YouTube — KOL Info Scraping
Input search keyword → enter each creator's channel page from search results → extract channel name, URL, video count, most relevant video views, contact email (description regex → personal site email extraction → social link fallback)
Goal
Search YouTube by keyword, collect channel info and contact details for each creator in the search results.
Prerequisites
- Browser is open on YouTube:
https://www.youtube.com
Prerequisites describe the state the website must be in before starting.

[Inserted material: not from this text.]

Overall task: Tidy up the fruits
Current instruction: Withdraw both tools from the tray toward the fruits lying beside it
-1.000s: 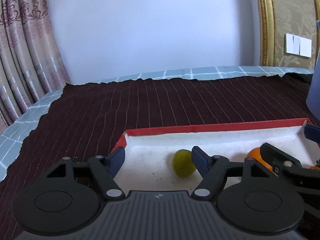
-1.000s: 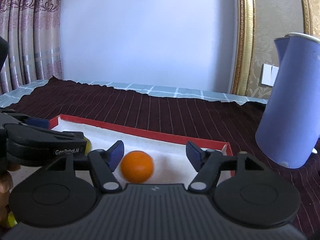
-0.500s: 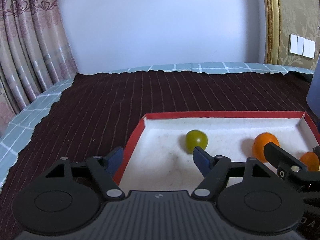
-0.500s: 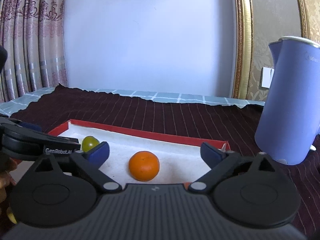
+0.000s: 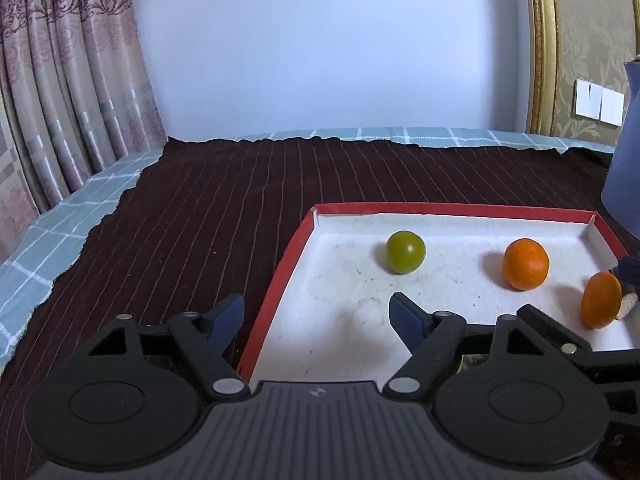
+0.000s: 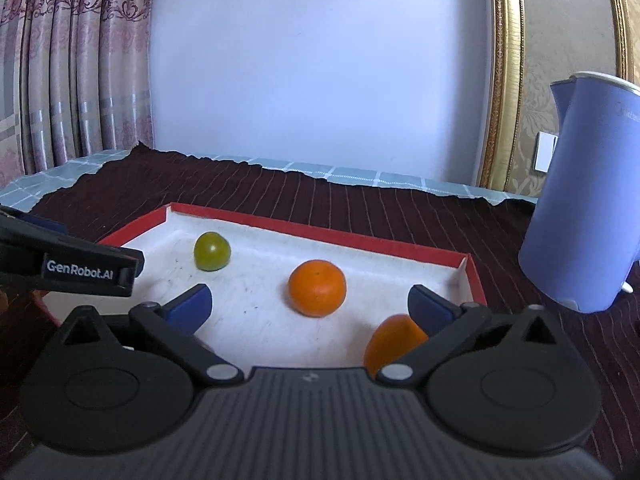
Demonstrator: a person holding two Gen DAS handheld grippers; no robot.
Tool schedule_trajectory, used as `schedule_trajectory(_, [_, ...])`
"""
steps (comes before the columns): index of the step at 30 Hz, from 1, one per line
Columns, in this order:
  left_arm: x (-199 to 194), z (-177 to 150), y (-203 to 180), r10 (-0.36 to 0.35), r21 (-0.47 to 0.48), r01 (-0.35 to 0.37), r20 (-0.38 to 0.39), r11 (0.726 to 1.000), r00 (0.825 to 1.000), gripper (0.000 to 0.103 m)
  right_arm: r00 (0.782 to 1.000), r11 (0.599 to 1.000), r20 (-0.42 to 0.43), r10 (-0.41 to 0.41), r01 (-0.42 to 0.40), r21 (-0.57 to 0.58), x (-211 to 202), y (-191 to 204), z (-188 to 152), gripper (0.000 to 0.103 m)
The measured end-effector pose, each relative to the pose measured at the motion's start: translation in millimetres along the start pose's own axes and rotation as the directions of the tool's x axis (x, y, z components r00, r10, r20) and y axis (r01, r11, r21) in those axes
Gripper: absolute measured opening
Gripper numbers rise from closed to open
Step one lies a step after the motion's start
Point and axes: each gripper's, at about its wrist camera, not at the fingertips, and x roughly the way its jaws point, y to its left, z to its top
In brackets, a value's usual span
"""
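A white tray with a red rim lies on the dark striped cloth. It holds a green fruit, a round orange and a second orange. My left gripper is open and empty, straddling the tray's left rim, well short of the green fruit. My right gripper stands wide open over the tray's near right part. The round orange lies free ahead of it, and the second orange sits just inside its right finger.
A tall blue jug stands on the cloth right of the tray. Curtains hang on the left, a white wall is behind, and a gilt frame is at the right. A checked sheet edges the cloth.
Both grippers have drawn back from the fruit. The right jaws have spread much wider, leaving the round orange lying free. The left gripper has shifted left onto the tray's rim. The second orange now shows.
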Motion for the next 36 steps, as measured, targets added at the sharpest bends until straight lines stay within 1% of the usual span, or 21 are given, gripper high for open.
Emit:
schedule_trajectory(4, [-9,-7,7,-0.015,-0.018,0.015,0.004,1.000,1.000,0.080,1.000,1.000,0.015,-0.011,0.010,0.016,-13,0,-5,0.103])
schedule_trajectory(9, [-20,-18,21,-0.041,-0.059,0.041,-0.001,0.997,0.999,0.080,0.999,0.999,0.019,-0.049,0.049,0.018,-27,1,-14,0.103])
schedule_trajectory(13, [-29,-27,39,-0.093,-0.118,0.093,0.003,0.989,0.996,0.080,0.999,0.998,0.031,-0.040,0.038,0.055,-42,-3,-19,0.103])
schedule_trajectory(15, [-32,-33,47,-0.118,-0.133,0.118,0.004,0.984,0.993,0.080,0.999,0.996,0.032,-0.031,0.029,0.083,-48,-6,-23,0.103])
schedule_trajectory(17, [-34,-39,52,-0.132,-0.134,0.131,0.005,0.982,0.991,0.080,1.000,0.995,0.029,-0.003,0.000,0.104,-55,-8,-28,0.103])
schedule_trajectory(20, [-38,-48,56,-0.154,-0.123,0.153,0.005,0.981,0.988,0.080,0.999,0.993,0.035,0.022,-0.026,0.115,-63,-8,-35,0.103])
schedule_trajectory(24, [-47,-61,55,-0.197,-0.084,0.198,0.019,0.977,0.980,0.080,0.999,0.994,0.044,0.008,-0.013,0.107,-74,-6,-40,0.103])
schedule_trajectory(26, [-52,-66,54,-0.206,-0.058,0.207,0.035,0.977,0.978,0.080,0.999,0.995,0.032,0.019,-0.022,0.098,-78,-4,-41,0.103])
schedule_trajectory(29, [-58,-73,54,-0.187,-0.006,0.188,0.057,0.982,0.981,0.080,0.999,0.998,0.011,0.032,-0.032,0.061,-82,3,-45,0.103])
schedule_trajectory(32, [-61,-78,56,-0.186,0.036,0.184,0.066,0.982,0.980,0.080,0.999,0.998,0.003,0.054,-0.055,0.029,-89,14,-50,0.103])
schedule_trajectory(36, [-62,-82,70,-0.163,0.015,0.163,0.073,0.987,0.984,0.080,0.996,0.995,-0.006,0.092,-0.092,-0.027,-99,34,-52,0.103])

They do not specify how browser-act connects — the caller chooses the connection method based on their environment.
Pre-execution Checks
1. Tool Readiness
If browser-act has already been updated, API Key verified, and usage loaded in the current session → skip this step.
Otherwise execute in order, abort if any step fails:
uv tool upgrade browser-act-cli || uv tool install browser-act-cli --python 3.12browser-act browser listto verify the API Key is available. If it returns a missing-key error, show the full error message (including registration link) to the user and retry after they complete registration- Load browser-act usage via the Skill tool by calling
browser-act
Capability Components
All atomic capabilities discovered during exploration are listed below; combine as needed during execution.

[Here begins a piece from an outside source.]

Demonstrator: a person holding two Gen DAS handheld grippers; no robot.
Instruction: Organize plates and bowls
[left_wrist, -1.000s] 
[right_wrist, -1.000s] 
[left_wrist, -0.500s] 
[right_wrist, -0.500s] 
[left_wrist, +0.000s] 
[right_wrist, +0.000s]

API: Keyword Search — Get Video List (first page)
After navigating to search page, extract results from page-embedded ytInitialData:
browser-act navigate to search page:
https://www.youtube.com/results?search_query={keyword}
After page loads, browser-act eval (runtime data extraction):
// keyword={search keyword}
const d = ytInitialData;
const contents = d?.contents?.twoColumnSearchResultsRenderer?.primaryContents?.sectionListRenderer?.contents;
const videos = [];
contents.forEach(s => {
(s?.itemSectionRenderer?.contents || []).forEach(i => {
if (i.videoRenderer) {
const v = i.videoRenderer;
videos.push({
title: v.title?.runs?.[0]?.text,
videoId: v.videoId,
views: v.viewCountText?.simpleText || v.viewCountText?.runs?.map(r => r.text).join(''),
channel: v.ownerText?.runs?.[0]?.text,
channelUrl: v.ownerText?.runs?.[0]?.navigationEndpoint?.browseEndpoint?.canonicalBaseUrl,
channelId: v.ownerText?.runs?.[0]?.navigationEndpoint?.browseEndpoint?.browseId
});
}
});
});
// extract continuation token for pagination
const lastItem = contents[contents.length - 1];
const continuationToken = lastItem?.continuationItemRenderer?.continuationEndpoint?.continuationCommand?.token;
JSON.stringify({ count: videos.length, videos, continuationToken: continuationToken || null })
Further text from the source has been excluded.